WHO pada 2015 merekomendasikan agar seluruh pelayanan kesehatan mulai menerapkan Antibiotic Stewardship Program (ASP) atau Penatagunaan Antibiotika. Di mana terbukti bahwa suatu intervensi ASP terbukti dapat mengurangi tingginya angka peresepan di pelayanan primer tersebut sampai dengan 30 persen. Ada beberapa intervensi yang dapat dilakukan untuk meningkatkan kepatuhan terhadap panduan praktik klinik. Intervensi ini dapat berupa komitmen, pelatihan/edukasi, tindakan untuk kebijakan dan implementasi.

Resistensi antimikroba terjadi ketika organisme seperti bakteri dan jamur mengembangkan kemampuan untuk melawan obat yang dirancang untuk membasmi mereka. Infeksi yang resisten dapat menjadi sulit, bahkan kadang-kadang tidak mungkin, untuk diobati.

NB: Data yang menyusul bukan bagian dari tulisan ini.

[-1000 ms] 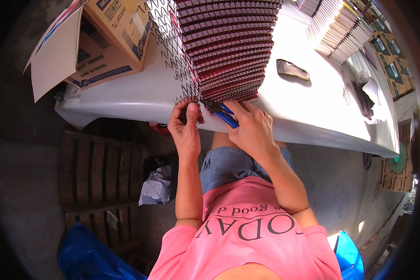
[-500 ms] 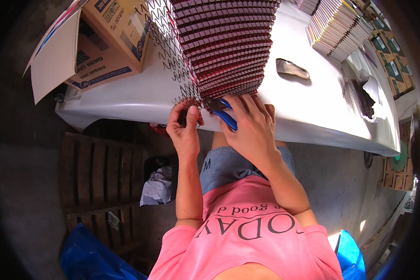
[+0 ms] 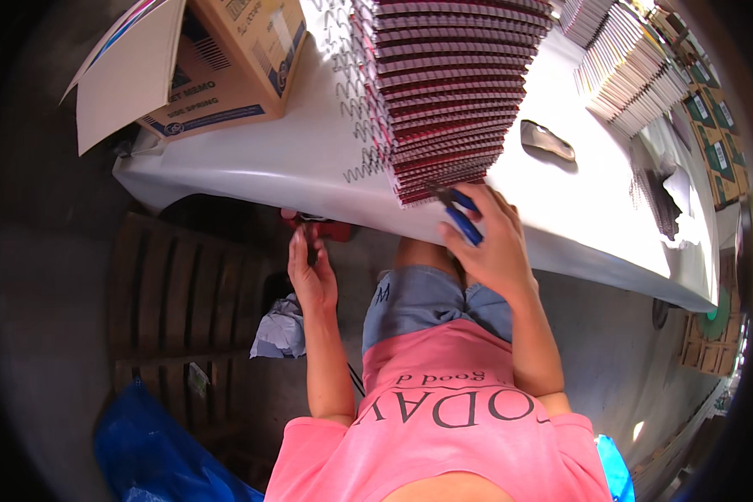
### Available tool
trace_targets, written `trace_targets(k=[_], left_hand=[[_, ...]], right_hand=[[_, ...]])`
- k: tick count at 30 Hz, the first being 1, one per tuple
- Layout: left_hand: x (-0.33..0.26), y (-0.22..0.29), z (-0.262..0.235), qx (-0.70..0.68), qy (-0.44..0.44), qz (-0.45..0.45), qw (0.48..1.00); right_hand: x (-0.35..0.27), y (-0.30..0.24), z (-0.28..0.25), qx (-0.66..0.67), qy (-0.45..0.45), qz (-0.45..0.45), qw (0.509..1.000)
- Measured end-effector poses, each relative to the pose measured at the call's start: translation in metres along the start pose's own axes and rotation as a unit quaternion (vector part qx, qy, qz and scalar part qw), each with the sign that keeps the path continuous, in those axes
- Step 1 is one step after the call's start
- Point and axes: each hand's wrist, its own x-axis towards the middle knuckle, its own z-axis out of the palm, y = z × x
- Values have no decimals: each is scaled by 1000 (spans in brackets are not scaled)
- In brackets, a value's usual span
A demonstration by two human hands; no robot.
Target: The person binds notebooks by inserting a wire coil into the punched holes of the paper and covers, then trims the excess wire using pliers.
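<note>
A long row of spiral-bound notebooks (image 3: 448,96) with dark red edges lies stacked on the white-covered table, loose wire coil ends (image 3: 364,138) sticking out along its left side. Held in my right hand (image 3: 500,243) is a pair of blue-handled wire cutters (image 3: 463,224), their dark jaws at the near end of the row. My left hand (image 3: 313,274) is below the table edge, away from the notebooks. Its fingers are curled together; something dark shows between them, too small to name.
On the left stands an open cardboard box (image 3: 226,75). A dark oblong tool (image 3: 548,140) and more notebook stacks (image 3: 627,71) lie to the right, near a bundle of wire coils (image 3: 657,201). Under the table edge sits a red object (image 3: 335,230), with a wooden pallet (image 3: 167,293) farther left.
My left hand has left the coil ends and dropped down and left, below the table edge. The cutters in my right hand have shifted slightly right and down in the picture, as the whole view shifted.
</note>
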Motion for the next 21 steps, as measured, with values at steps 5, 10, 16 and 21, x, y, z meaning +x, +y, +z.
trace_targets(k=[5,10,16,21], left_hand=[[29,-32,-192,-40,251,-101,962],[49,-24,-287,78,349,-72,931],[63,9,-255,113,291,-158,937],[64,28,-218,205,336,-170,904]], right_hand=[[-18,33,-7,31,22,38,999],[-27,38,-14,38,21,39,998],[-36,44,-23,22,20,60,998],[-44,38,-33,53,17,67,996]])
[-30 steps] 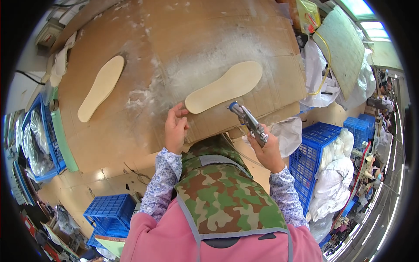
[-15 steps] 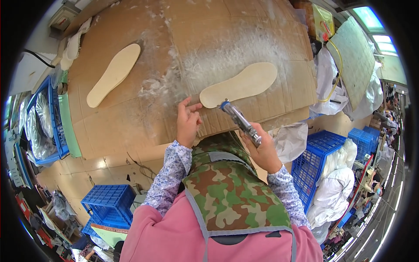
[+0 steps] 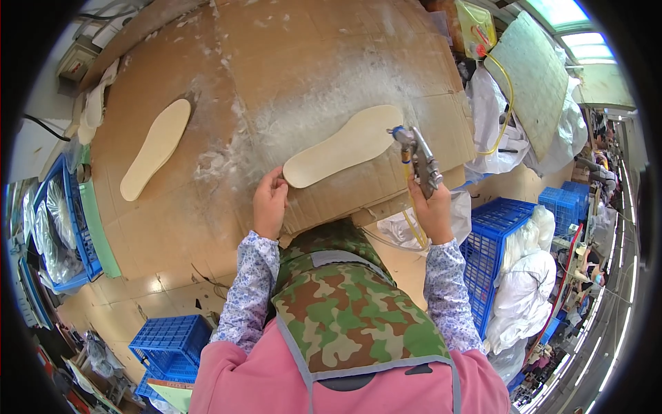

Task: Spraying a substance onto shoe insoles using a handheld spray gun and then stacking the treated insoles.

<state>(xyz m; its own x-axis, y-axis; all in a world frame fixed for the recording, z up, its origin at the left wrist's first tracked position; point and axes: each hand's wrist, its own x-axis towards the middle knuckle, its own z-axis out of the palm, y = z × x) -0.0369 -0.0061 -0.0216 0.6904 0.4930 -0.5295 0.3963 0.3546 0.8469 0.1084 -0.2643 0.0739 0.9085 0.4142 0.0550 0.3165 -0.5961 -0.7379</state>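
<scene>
A cream shoe insole (image 3: 345, 146) lies flat on the cardboard-covered table, toe to the right. My left hand (image 3: 269, 207) is closed at its heel end, fingertips on the edge. In my right hand (image 3: 434, 212) is a metal spray gun (image 3: 418, 155), gripped by its handle and held over the insole's toe end. From the gun a yellow hose (image 3: 414, 228) hangs down past the table edge. Farther left rests a second cream insole (image 3: 156, 149), apart from both hands.
Whitish, fluffy residue (image 3: 224, 162) covers parts of the cardboard (image 3: 165, 238). A yellow container (image 3: 476, 27) and a tilted board (image 3: 527, 76) stand at the far right. Blue crates flank me: one right (image 3: 493, 231), one lower left (image 3: 169, 341), another beside the table (image 3: 89, 255).
The spray gun has moved right and up, from the insole's heel side to its toe end, and turned more upright. My left fingers have closed in on the heel. The view has shifted.
</scene>
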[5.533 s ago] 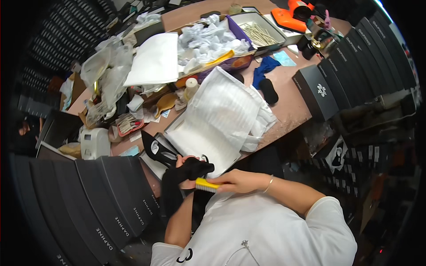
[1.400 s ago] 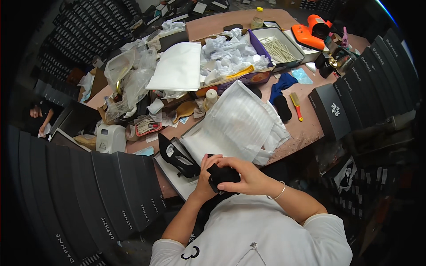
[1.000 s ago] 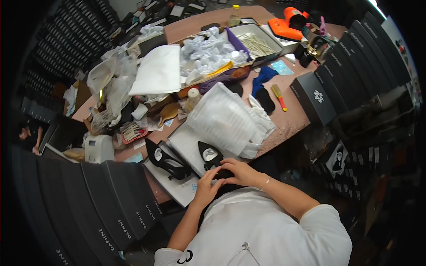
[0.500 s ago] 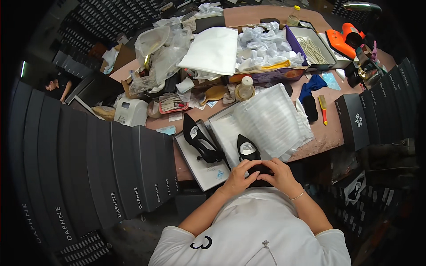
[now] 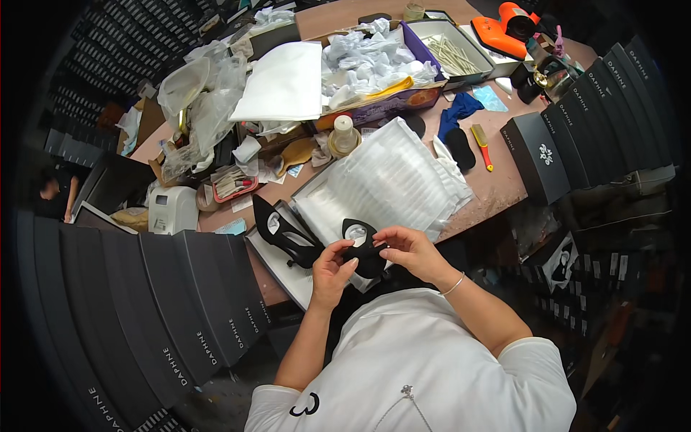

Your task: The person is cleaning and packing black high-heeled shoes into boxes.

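Note:
A black pointed dress shoe [image 5: 368,263] with white stuffing in its toe lies in front of me, over the near edge of the open box. My left hand [image 5: 331,276] pinches its left side between thumb and fingers. On the other side, my right hand [image 5: 414,253] has thumb and fingers closed on the shoe's edge. Its fellow, another black heeled shoe [image 5: 294,246], lies to the left in the grey-white shoebox [image 5: 272,261]. White translucent wrapping sheets [image 5: 392,183] spread just beyond my hands.
Stacked dark shoeboxes rise at left [image 5: 151,288] and right [image 5: 536,155]. Behind are a purple carton [image 5: 421,54] of crumpled paper, a glue bottle [image 5: 344,135], a red-yellow brush [image 5: 482,147], an orange heat gun [image 5: 500,36] and a white label printer [image 5: 173,209]. A person [image 5: 61,193] is far left.
My hands have moved apart from the shoe's back end to its two sides, so more of the shoe shows. The whole view has shifted, with the table's things further left.

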The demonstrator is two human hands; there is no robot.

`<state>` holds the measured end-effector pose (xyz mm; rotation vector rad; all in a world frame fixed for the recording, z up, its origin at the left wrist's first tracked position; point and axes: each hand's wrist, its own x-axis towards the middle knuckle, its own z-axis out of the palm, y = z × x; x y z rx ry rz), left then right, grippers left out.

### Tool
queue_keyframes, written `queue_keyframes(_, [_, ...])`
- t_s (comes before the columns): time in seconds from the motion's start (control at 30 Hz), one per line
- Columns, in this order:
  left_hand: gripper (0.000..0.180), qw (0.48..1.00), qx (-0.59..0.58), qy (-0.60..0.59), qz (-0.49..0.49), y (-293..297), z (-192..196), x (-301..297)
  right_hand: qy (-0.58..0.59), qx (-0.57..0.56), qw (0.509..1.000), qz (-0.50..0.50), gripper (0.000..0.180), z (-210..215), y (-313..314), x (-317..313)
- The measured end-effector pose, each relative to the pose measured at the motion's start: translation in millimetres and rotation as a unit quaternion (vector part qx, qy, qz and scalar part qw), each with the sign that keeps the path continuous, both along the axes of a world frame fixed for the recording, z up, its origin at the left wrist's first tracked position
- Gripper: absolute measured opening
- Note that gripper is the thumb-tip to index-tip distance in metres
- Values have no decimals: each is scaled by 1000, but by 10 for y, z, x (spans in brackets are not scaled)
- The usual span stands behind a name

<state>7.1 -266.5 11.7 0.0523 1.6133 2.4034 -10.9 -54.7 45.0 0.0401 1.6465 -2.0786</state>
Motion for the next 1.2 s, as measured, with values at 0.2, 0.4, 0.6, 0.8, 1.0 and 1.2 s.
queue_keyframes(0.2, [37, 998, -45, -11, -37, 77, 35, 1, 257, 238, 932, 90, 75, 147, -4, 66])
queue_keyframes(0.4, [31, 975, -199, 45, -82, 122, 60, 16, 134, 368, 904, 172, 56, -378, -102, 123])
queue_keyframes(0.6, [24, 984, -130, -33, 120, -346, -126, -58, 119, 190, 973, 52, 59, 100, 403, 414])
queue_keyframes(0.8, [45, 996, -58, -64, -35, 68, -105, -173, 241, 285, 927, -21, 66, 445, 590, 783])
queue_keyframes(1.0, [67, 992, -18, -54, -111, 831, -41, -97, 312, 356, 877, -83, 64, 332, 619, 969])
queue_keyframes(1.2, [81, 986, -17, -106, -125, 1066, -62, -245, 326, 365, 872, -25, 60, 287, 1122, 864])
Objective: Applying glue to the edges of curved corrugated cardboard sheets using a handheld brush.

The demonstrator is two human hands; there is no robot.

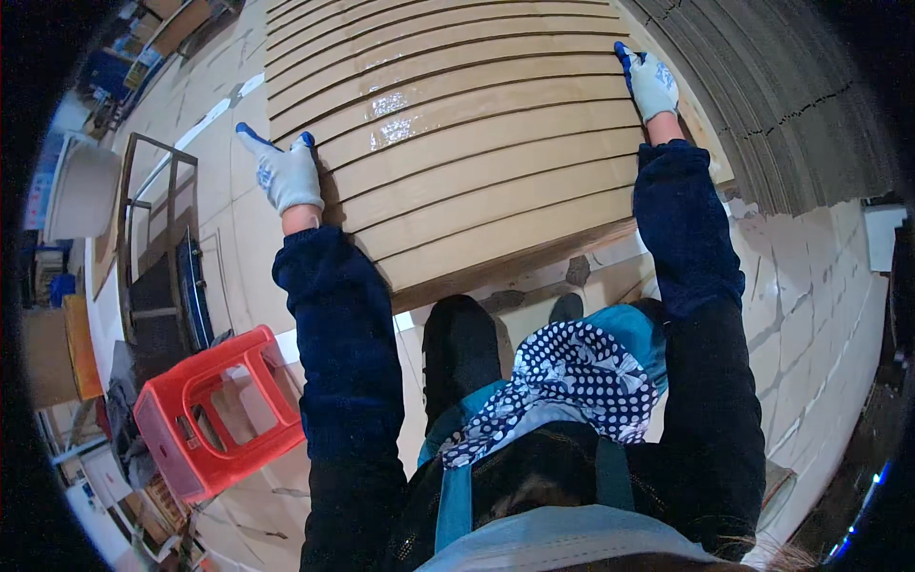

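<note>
In front of me lies a wide, flat stack of tan boards or sheets (496, 133), its top crossed by several thin dark lines; whether these are gaps or edges I cannot tell. A glossy patch shines on its upper middle. My left hand (289, 179), in a white glove with blue fingertips, is at the left edge with forefinger and thumb spread apart. At the far right edge is my right hand (655, 88), gloved alike, one blue-tipped finger stretched forward and the others partly hidden. Nothing shows held in either hand.
A red plastic stool (219, 410) stands at the left on the tiled floor (791, 286). Beyond it are a dark metal frame (157, 238) and a white tub (84, 186). Tall layers of grey sheets (782, 95) rise at the far right.
</note>
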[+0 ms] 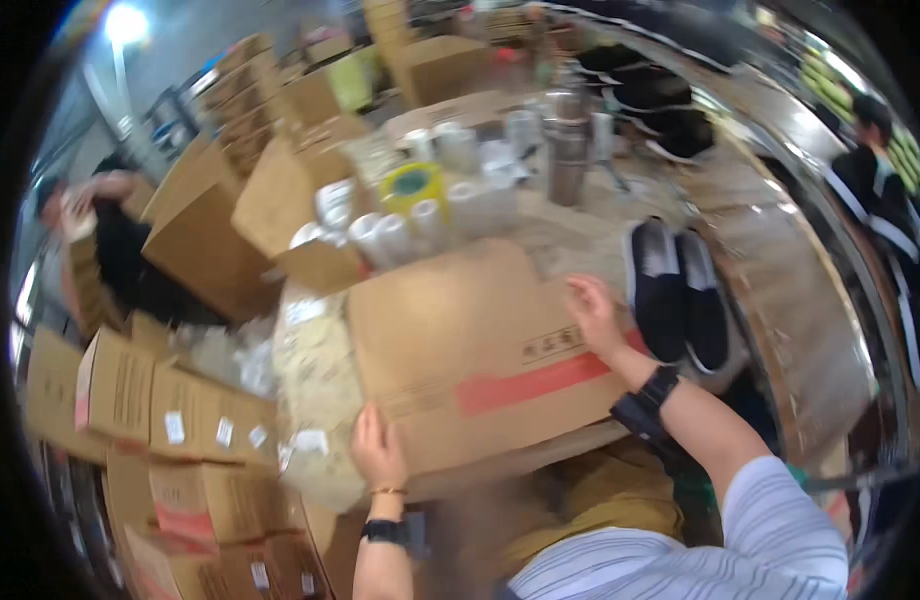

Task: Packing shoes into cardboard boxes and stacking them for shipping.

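Hands (380, 450) on flat carton (470, 350), black shoes (675, 295), white rolls (400, 235) behind

Warehouse-like room, cluttered. Bright ceiling lamp (126, 22) top left, glare on grey wall behind. Counter (570, 240) pale, speckled, runs centre to upper right, curved wooden edge (810, 330) on right side. Stacked cartons (170, 420) fill lower left, white labels on sides; more cartons (250, 90) piled along far left wall. Large box (440, 65) at back centre. Person in dark top (110, 250) bent among cartons, left. Another person (875, 170) in dark jacket with pale stripes, far right. Green items (825, 85) behind, blurred.
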A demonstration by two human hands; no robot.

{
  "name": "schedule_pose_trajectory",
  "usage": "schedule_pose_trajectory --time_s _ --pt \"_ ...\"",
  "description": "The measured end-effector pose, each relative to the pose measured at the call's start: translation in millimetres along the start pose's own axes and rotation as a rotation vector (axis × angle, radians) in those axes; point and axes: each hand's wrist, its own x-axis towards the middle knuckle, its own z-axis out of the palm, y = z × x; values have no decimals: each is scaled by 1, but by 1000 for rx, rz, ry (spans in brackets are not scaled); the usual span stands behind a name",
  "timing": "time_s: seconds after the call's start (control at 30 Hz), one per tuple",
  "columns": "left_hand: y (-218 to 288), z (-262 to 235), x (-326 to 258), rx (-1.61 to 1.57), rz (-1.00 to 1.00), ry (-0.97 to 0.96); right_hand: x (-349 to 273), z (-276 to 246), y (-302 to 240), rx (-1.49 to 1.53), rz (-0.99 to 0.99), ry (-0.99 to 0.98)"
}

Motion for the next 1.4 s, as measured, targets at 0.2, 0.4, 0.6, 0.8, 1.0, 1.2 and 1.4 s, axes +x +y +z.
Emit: schedule_pose_trajectory --time_s 0.2,0.4,0.6,0.8,1.0,1.2,1.4 --pt "5 -2 5 -117 -51 -28 -35 -85 -24 -299 65 -201" --pt "1 -9 -18 -243 -178 -118 -87 -127 -63 -689 -60 -382" --pt "17 -7 -29 -270 -221 -193 -81 -119 -65 -851 -119 -544" --pt "30 -29 -28 -779 -371 -219 -79 -112 -75 -730 -43 -460" --pt "72 -38 -29 -790 -357 -113 -79 -98 -141 -41 -155 -249" --pt "33 -31 -33 -448 -210 28 -76 -95 -125 -110 -123 -304" --pt "143 -121 67 -323 453 -22 3 -128 -193 -79 -119 -273"
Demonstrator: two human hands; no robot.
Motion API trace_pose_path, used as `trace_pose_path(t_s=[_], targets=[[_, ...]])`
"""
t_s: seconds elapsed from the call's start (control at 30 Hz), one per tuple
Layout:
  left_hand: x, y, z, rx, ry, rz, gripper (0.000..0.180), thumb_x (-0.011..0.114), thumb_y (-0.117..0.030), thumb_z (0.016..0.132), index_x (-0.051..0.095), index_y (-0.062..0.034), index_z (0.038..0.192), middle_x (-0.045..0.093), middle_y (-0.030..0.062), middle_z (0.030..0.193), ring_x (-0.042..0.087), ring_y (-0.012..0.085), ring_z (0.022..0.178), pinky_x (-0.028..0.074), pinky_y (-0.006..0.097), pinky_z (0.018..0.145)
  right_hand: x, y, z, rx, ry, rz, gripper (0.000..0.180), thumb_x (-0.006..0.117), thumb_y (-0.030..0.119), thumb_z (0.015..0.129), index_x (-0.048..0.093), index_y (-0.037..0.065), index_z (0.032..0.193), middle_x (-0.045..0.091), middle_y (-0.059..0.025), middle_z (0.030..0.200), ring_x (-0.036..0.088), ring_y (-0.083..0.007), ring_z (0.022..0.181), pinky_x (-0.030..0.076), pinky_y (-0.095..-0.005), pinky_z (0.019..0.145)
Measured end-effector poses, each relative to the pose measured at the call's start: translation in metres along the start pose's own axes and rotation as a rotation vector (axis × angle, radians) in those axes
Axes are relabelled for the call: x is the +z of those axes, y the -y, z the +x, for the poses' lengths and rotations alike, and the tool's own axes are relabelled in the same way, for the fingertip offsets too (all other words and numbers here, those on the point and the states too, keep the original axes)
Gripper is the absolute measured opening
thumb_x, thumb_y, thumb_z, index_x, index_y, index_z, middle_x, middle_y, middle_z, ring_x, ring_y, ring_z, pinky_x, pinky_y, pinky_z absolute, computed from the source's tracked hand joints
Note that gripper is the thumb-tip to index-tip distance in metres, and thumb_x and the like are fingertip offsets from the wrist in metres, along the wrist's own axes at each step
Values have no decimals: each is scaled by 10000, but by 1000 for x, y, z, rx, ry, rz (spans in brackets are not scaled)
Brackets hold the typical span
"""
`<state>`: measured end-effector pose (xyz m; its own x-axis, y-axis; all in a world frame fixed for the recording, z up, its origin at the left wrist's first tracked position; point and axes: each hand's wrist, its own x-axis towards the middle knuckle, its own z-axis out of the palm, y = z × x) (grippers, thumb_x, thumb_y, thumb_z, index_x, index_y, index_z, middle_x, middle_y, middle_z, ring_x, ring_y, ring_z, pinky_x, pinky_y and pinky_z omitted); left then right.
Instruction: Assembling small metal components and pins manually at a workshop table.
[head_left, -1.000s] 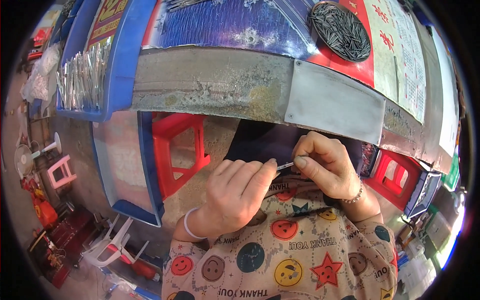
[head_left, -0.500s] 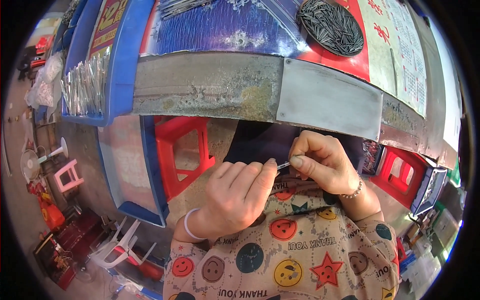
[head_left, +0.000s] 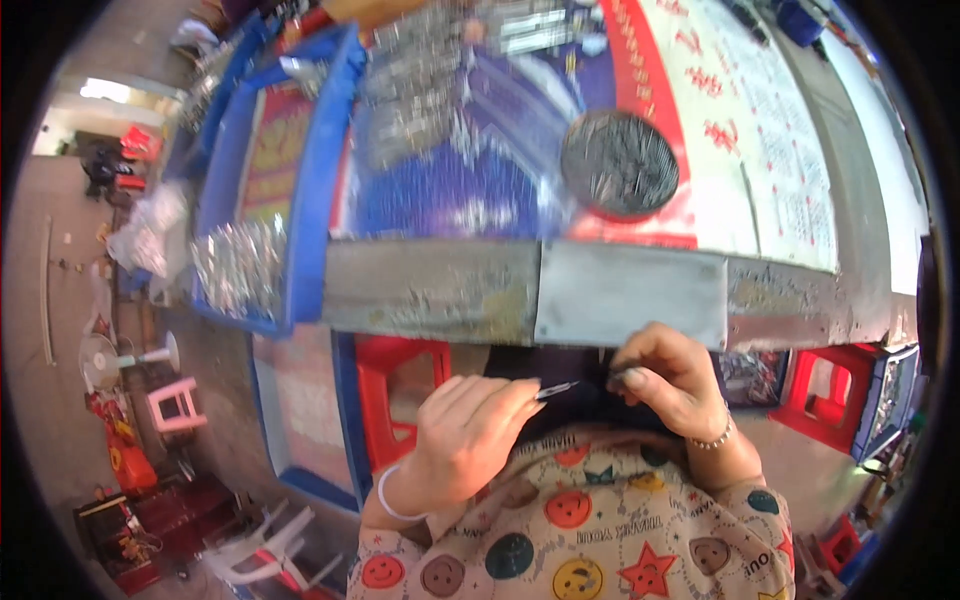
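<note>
My left hand [head_left: 470, 428] is closed around a slim silver metal piece [head_left: 556, 391], whose narrow end sticks out past the thumb toward the right. My right hand [head_left: 672, 388] is a short gap away, thumb and fingertips pinched together. A small dark bit shows at those fingertips, too blurred to name. Both hands are above my lap, just in front of the bench edge. On the bench, a round dish [head_left: 576, 160] is filled with thin dark grey metal pins [head_left: 622, 165]. Several slim silver pieces [head_left: 240, 265] lie in a blue tray [head_left: 308, 200] at the left.
The worn metal bench edge [head_left: 430, 290] runs across beyond my hands. More silver pieces [head_left: 410, 90] are laid out on the bench top. Below it stand a red stool [head_left: 372, 385] and a blue-rimmed bin [head_left: 348, 420] at left, and another red stool [head_left: 795, 395] at right.
My right fingers have come off the metal piece, leaving a gap between the hands. The view has shifted, so the bench and hands sit lower and more of the bench top shows.
</note>
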<state>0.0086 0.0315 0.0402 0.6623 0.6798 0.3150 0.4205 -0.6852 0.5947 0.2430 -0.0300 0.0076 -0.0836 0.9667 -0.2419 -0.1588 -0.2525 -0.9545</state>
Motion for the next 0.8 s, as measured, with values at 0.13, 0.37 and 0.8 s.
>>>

Resistensi antimikroba atau berkurangnya daya kerja antimikroba dalam membunuh mikroba telah timbul tidak lama setelah antimikroba pertama ditemukan. Berdasarkan penelitian dan pengalaman yang terlaporkan di berbagai penjuru dunia, telah terbukti bahwa pada saat ini beberapa antimikroba sudah tidak efektif lagi dalam mengatasi beberapa penyakit infeksi. Padahal sebelumnya infeksi tersebut cepat dan mudah teratasi. Sementara masalah resistensi antimikroba semakin besar, upaya menemukan antimikroba baru justru menurun.

Suatu penelitian menjelaskan bahwa salah satu penyebab munculnya resistensi antibiotika akibat penggunaan antibiotika yang berlebihan (dosis, rute, indikasi dan lama penggunaan) dan tidak tepat yang akan memberikan kesempatan bagi bakteri untuk membentuk mekanisme pertahanan diri agar lolos dari serangan antibiotika.

Sebuah penelitian Rokayah, mahasiswa Program Studi S3 Fakultas Farmasi Universitas Airlangga, dengan tujuan untuk mengevaluasi rasionalitas penggunaan obat (POR) dengan menggunakan indikator yang menjadi ketetapan Kementerian Kesehatan RI di Puskesmas Kabupaten Probolinggo. Penelitian memberikan hasil bahwa persentase antibiotik untuk ISPA adalah 17.11 persen, memenuhi standar. Dari 33 Puskesmas, 67 persen memenuhi standar, sementara 33 persen tidak.

Sementara itu, antibiotik untuk diare non-spesifik adalah 9,58 persen, melebihi batas toleransi, dengan 55 persen Puskesmas memenuhi standar dan 45 persen tidak. Persentase obat suntik pada kasus myalgia adalah 0,43 persen sesuai standar, dengan 82 persen Puskesmas memenuhi standar dan 18 persen tidak. Kesimpulannya adalah bahwa penggunaan antibiotik untuk ISPA dan suntikan untuk mialgia memenuhi standar, tetapi penggunaan antibiotik untuk kasus diare non-spesifik tidak.